__Data supplied__.
▬▬▬▬▬▬▬▬▬▬
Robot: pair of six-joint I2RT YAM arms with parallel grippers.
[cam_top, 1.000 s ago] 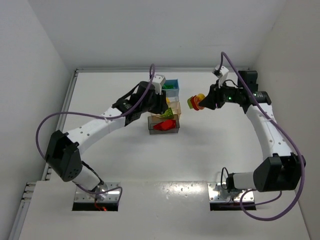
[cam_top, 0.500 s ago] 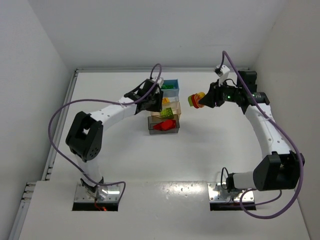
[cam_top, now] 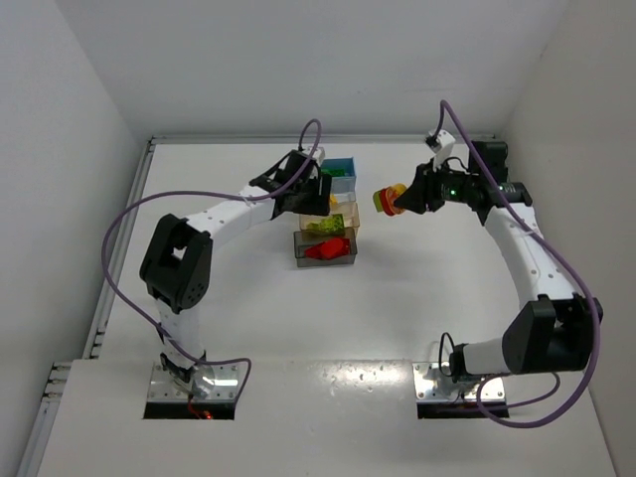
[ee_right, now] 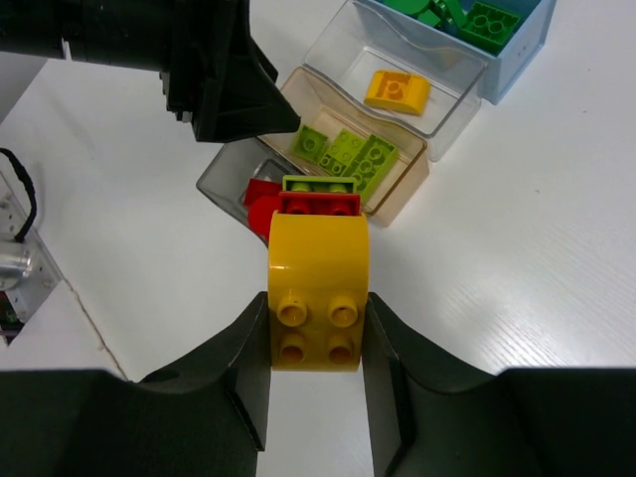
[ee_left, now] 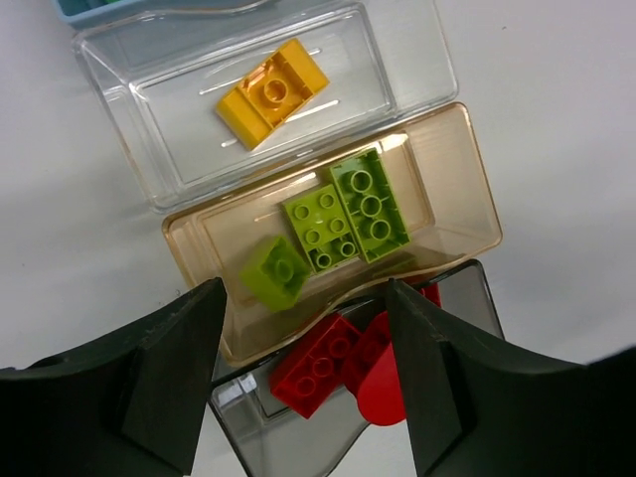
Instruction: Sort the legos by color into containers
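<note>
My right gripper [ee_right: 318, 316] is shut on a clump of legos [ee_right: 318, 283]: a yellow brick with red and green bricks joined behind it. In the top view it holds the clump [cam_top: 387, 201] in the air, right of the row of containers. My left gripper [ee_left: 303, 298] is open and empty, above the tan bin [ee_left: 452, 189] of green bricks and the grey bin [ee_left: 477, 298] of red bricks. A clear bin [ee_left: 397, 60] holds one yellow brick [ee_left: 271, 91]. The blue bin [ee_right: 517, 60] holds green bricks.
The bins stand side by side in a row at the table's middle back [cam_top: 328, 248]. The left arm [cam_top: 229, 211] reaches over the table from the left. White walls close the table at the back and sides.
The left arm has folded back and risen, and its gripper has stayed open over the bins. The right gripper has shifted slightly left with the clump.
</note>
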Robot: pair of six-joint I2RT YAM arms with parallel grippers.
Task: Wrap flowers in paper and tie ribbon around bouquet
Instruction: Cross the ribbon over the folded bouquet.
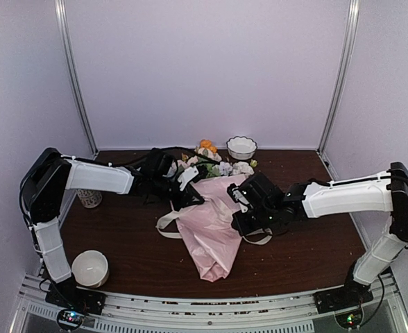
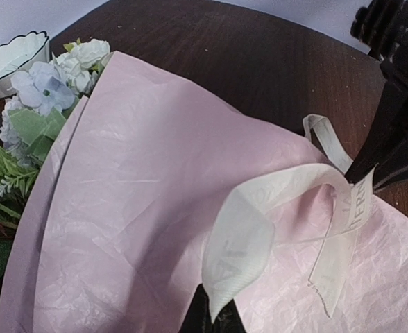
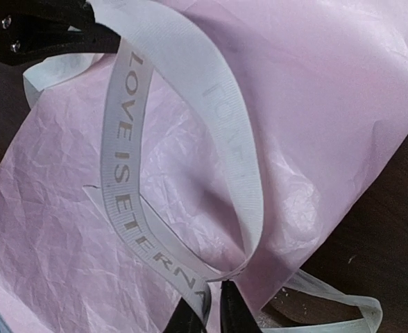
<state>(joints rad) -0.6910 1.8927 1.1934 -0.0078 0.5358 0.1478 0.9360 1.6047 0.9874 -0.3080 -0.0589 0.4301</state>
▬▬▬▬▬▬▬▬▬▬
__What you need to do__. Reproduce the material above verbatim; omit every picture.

__Task result__.
Robot: pair of six-joint I2RT YAM arms with parallel grippers.
[cam_top, 1.000 s ago] 
[cam_top, 0.500 s ago] 
[cam_top, now] 
[ee_right, now] 
[ee_left, now] 
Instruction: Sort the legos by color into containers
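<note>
My right gripper [ee_right: 318, 316] is shut on a clump of legos [ee_right: 318, 283]: a yellow brick with red and green bricks joined behind it. In the top view it holds the clump [cam_top: 387, 201] in the air, right of the row of containers. My left gripper [ee_left: 303, 298] is open and empty, above the tan bin [ee_left: 452, 189] of green bricks and the grey bin [ee_left: 477, 298] of red bricks. A clear bin [ee_left: 397, 60] holds one yellow brick [ee_left: 271, 91]. The blue bin [ee_right: 517, 60] holds green bricks.
The bins stand side by side in a row at the table's middle back [cam_top: 328, 248]. The left arm [cam_top: 229, 211] reaches over the table from the left. White walls close the table at the back and sides.
The left arm has folded back and risen, and its gripper has stayed open over the bins. The right gripper has shifted slightly left with the clump.
</note>
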Robot: pair of six-joint I2RT YAM arms with parallel grippers.
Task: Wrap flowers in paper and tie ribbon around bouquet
Instruction: Cross the ribbon over the folded bouquet.
<state>(joints rad) -0.6910 1.8927 1.1934 -0.0078 0.5358 0.1478 0.9360 1.6047 0.9874 -0.3080 -0.0589 0.4301</state>

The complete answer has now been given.